EXERCISE GOAL:
Starting at the line that contains "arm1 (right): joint", repeat each line of the listing below through the last one, exactly, and leave out every picture.

DATA PROVIDED:

▶

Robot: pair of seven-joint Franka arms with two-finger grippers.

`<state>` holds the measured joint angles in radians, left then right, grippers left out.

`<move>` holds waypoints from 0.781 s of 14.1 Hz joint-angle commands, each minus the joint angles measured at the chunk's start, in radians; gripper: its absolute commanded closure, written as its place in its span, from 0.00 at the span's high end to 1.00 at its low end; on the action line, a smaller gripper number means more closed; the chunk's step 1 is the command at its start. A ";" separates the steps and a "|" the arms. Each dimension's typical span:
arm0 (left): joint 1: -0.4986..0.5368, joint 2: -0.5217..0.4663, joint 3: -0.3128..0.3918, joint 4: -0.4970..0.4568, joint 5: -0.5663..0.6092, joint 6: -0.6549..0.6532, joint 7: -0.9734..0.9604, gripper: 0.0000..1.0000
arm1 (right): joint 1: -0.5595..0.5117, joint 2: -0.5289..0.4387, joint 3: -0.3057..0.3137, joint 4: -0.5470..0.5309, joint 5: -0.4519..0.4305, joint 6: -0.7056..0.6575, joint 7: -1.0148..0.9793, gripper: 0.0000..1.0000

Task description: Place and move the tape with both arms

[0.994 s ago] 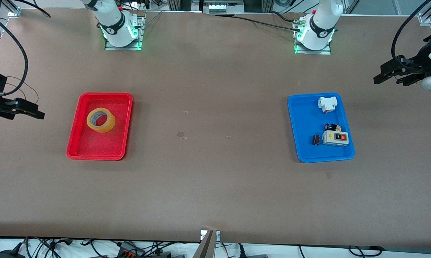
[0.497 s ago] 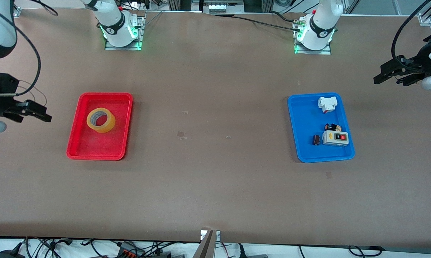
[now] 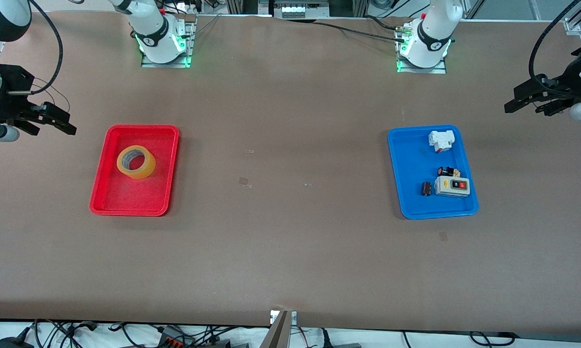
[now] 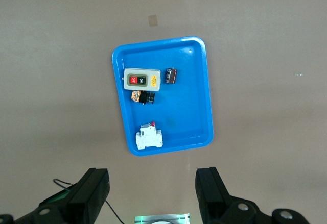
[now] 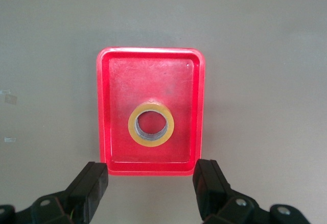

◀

ANSWER TO THIS PROBLEM:
arm1 (right): joint 1: -0.5595..0.5117, joint 2: -0.5289..0.4387, joint 3: -0.3057..0.3137, joint 4: -0.5470..0.5309, joint 5: -0.4519..0.4305, joint 6: -0.7056..0.6575, joint 7: -1.0148..0.9793, gripper: 0.0000..1.0000

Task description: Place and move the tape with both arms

[0.994 s ago] 
[0.497 s ago] 
[now] 
[now] 
[now] 

No more output is required for this exercise.